Work item: Please output the records below word for word and omit the pictures.

[Saved data entries]
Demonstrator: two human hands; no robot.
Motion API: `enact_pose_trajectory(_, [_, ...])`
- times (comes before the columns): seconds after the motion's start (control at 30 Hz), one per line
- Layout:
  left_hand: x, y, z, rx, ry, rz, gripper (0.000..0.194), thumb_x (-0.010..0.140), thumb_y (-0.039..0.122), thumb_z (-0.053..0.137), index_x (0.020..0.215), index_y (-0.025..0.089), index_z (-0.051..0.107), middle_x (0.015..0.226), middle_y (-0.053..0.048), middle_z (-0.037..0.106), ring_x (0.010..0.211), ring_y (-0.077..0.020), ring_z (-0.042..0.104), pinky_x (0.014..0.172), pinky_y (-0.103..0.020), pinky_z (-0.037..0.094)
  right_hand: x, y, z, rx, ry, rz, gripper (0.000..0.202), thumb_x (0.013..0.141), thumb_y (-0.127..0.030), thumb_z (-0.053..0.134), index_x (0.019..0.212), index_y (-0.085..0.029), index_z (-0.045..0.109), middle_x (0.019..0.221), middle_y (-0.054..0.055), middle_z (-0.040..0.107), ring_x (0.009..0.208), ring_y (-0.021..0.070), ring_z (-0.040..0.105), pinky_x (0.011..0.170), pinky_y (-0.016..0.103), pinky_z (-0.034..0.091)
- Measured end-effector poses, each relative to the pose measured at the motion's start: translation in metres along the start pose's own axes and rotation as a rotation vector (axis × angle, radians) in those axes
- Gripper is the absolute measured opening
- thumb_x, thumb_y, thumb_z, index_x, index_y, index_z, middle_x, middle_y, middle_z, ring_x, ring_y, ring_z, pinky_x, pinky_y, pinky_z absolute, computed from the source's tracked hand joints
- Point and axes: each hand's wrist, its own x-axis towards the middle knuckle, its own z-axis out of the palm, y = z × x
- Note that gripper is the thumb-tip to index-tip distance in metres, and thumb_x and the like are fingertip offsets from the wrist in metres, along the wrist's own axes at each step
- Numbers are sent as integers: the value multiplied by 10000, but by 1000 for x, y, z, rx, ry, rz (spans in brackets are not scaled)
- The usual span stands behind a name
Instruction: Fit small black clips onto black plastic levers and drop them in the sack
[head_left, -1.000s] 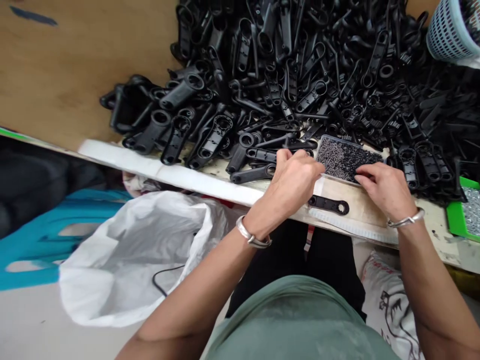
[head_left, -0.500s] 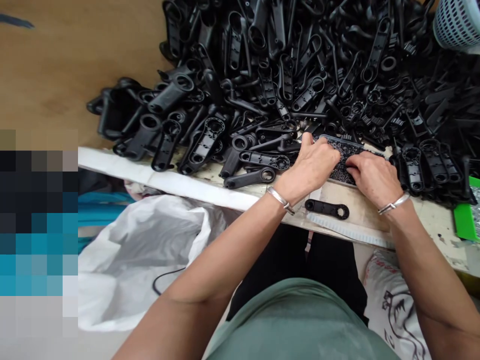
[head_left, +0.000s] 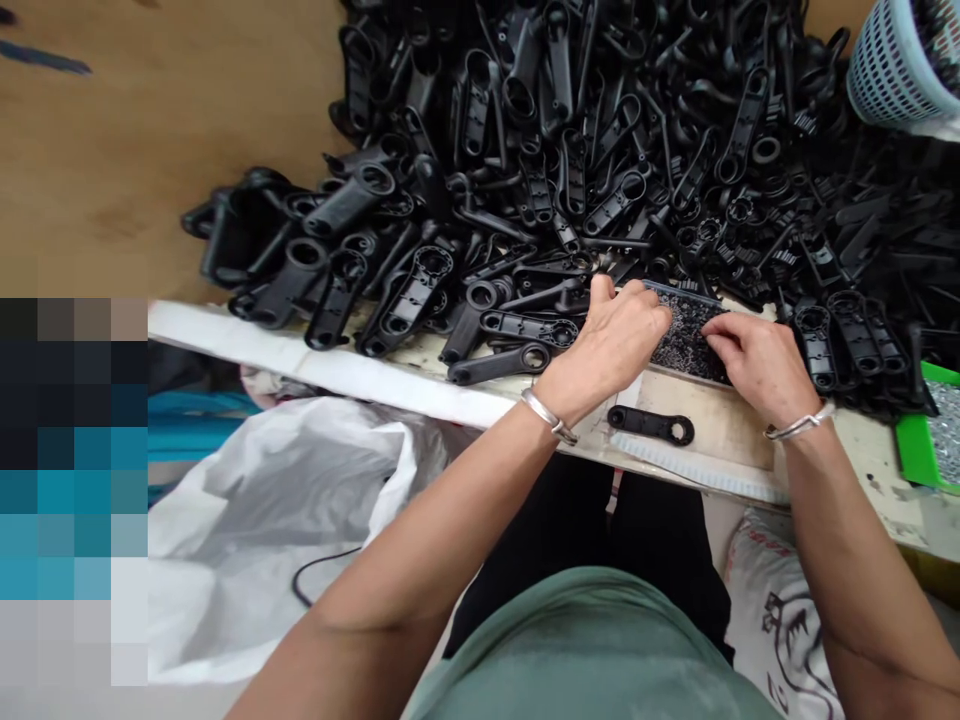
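Observation:
A shallow tray (head_left: 694, 292) of tiny dark pieces (head_left: 679, 340) lies on the bench between my hands. My left hand (head_left: 621, 335) is closed at the tray's left side, its fingers curled; whatever they hold is hidden. Over the tray's right part, my right hand (head_left: 765, 362) has thumb and forefinger pinched together at the small pieces; anything between the tips is too small to make out. Just in front of the tray, a black plastic arm-shaped part (head_left: 651, 424) with a toothed ring at one end lies flat on the bench.
A large heap of black plastic parts (head_left: 525, 150) covers the back of the bench. A blue perforated basket (head_left: 892, 75) stands back right, a green tray (head_left: 919, 440) of small pieces at right. Below the white bench edge (head_left: 322, 355) hangs an open white sack (head_left: 255, 540).
My right hand has drawn back slightly to the right, uncovering more of the tray. My left hand has shifted a little left. The whole view has also moved slightly.

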Motion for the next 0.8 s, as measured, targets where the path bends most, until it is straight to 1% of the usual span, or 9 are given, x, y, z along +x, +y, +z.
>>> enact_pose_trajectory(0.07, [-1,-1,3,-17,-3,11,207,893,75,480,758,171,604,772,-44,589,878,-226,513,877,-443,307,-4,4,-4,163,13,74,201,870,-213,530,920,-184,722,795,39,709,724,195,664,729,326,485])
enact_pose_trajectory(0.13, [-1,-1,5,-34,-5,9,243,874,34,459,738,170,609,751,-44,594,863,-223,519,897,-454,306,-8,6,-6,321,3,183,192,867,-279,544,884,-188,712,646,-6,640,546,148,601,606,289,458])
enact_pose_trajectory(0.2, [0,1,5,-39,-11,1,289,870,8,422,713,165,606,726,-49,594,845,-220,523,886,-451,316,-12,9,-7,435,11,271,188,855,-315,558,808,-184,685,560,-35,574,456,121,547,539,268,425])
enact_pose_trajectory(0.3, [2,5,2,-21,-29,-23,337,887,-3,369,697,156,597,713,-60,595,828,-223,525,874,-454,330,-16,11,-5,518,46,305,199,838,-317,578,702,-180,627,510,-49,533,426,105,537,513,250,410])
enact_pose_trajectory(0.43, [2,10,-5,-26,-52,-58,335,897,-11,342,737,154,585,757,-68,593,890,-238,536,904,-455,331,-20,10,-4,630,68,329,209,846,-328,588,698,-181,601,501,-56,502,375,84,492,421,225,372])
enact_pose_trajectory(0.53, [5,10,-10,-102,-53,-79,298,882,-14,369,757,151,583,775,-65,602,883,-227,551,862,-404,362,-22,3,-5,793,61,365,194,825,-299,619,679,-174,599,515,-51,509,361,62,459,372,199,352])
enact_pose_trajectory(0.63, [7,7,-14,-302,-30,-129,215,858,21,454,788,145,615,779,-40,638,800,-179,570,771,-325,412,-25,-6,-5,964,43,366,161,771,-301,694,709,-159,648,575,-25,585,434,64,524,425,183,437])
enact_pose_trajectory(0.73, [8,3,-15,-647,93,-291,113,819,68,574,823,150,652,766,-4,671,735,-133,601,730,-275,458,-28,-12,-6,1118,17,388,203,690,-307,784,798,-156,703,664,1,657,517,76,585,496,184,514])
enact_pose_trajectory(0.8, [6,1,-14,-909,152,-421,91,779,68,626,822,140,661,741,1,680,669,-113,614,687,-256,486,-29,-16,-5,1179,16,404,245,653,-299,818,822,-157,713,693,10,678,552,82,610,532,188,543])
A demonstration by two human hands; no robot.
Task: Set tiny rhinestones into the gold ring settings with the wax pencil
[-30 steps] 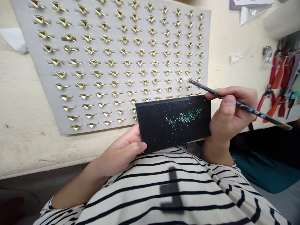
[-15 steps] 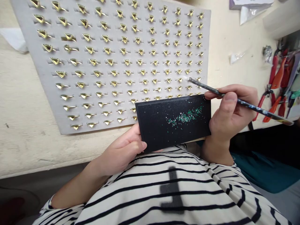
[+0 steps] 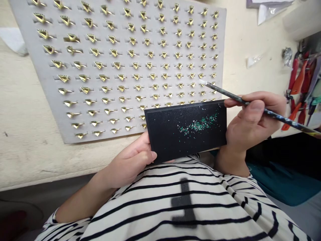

Response:
Demonstrator: two human hands; no robot.
Motion API: `enact_pose_trajectory(_, [_, ...])`
- times (comes before the columns): seconds after the motion's start (control at 30 Hz), one per line
- Layout:
  left_hand: x, y, z, rx, ry, rz, gripper (0.000..0.194), thumb_x (-0.010..0.140), thumb_y (-0.039..0.122), thumb_z (-0.053..0.137), index_x (0.020..0.215), index_y (-0.025..0.089), index_z (-0.051..0.107), middle_x (0.015..0.226), middle_y (-0.053..0.048), middle_z (-0.037..0.106), ring_x (0.010..0.211), ring_y (-0.077..0.020), ring_z (-0.042..0.104), pinky_x (0.014..0.172), pinky_y (-0.103..0.020), pinky_z (-0.037..0.094)
  right_hand: x, y, z, rx, ry, rz, gripper (0.000..0.202), thumb_x (0.013..0.141), thumb_y (-0.127..0.030), thumb_z (-0.053..0.134), index_x (0.019..0.212), index_y (-0.085..0.029), index_z (-0.045..0.109), middle_x (0.019..0.221), middle_y (-0.054..0.055), middle_z (-0.040..0.107), ring_x (0.009..0.208), ring_y (-0.021..0.070), ring_z (-0.040..0.105), pinky_x (0.011..0.170), pinky_y (-0.016..0.103), pinky_z (-0.034..0.091)
- Measured end-effector poses, each relative to the pose measured at the motion's start: translation in metres along the start pose's own axes and rotation as a rotation vector (axis × angle, radians) in those axes
- Gripper is the absolute measured opening
- thumb_x, thumb_y, thumb_z, index_x, index_y, index_z, middle_x, middle_y, middle_z, ring_x, ring_y, ring_z, pinky_x, pinky_y, pinky_z absolute, computed from the source's tracked hand joints
- Point and axes: each hand's wrist, its own x-axis towards the middle knuckle, its own z-axis out of the palm, y = z × x
- Note that gripper is the thumb-tip to index-tip distance in metres, and thumb_x and the like are fingertip offsets from the wrist in metres, along the wrist's own axes at each step
- Numbers are sent as integers: the value multiplied by 10000, but by 1000 for x, y, z, rx, ry, rz (spans in brackets are not scaled)
- The usual span stands behind a name
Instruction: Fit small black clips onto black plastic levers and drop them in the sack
[head_left, -1.000s] 
[head_left, -0.500s] 
[head_left, +0.000s] 
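Observation:
A shallow tray (head_left: 694, 292) of tiny dark pieces (head_left: 679, 340) lies on the bench between my hands. My left hand (head_left: 621, 335) is closed at the tray's left side, its fingers curled; whatever they hold is hidden. Over the tray's right part, my right hand (head_left: 765, 362) has thumb and forefinger pinched together at the small pieces; anything between the tips is too small to make out. Just in front of the tray, a black plastic arm-shaped part (head_left: 651, 424) with a toothed ring at one end lies flat on the bench.
A large heap of black plastic parts (head_left: 525, 150) covers the back of the bench. A blue perforated basket (head_left: 892, 75) stands back right, a green tray (head_left: 919, 440) of small pieces at right. Below the white bench edge (head_left: 322, 355) hangs an open white sack (head_left: 255, 540).
My right hand has drawn back slightly to the right, uncovering more of the tray. My left hand has shifted a little left. The whole view has also moved slightly.
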
Motion for the next 0.8 s, as measured, targets where the path bends most, until it is straight to 1% of the usual span, or 9 are given, x, y, z along +x, +y, +z.
>>> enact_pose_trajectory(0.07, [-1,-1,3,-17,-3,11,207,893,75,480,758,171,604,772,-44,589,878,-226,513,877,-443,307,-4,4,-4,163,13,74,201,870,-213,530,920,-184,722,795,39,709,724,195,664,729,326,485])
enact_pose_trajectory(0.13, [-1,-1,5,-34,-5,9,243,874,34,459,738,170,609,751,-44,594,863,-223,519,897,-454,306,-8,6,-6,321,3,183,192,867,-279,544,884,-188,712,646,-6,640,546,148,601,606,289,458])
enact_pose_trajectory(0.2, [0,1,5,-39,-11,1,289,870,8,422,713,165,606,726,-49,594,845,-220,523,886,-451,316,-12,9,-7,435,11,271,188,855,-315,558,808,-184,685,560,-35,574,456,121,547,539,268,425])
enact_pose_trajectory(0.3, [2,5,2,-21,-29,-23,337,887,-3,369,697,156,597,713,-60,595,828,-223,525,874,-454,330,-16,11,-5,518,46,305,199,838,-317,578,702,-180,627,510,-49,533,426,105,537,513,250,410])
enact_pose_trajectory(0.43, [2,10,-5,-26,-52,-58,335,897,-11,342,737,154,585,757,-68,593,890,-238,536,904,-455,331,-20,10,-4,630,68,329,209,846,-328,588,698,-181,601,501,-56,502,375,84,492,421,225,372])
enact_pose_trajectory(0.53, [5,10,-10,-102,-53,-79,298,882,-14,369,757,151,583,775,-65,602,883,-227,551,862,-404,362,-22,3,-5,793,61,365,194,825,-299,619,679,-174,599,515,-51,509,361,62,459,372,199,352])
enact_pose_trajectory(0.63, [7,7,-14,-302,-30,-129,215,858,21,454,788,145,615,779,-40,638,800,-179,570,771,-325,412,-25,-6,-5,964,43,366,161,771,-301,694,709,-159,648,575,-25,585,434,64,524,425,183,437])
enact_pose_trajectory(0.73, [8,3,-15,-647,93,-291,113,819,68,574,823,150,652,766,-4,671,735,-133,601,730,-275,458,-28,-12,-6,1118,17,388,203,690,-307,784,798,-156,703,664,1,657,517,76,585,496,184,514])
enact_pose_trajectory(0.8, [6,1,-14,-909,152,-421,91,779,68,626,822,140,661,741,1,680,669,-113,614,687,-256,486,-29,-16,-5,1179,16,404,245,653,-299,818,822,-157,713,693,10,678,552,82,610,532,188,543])
A demonstration by two human hands; no robot.
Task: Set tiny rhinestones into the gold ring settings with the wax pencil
[-30 steps] 
[-15 steps] 
[+0 steps] 

The exercise concludes with this answer.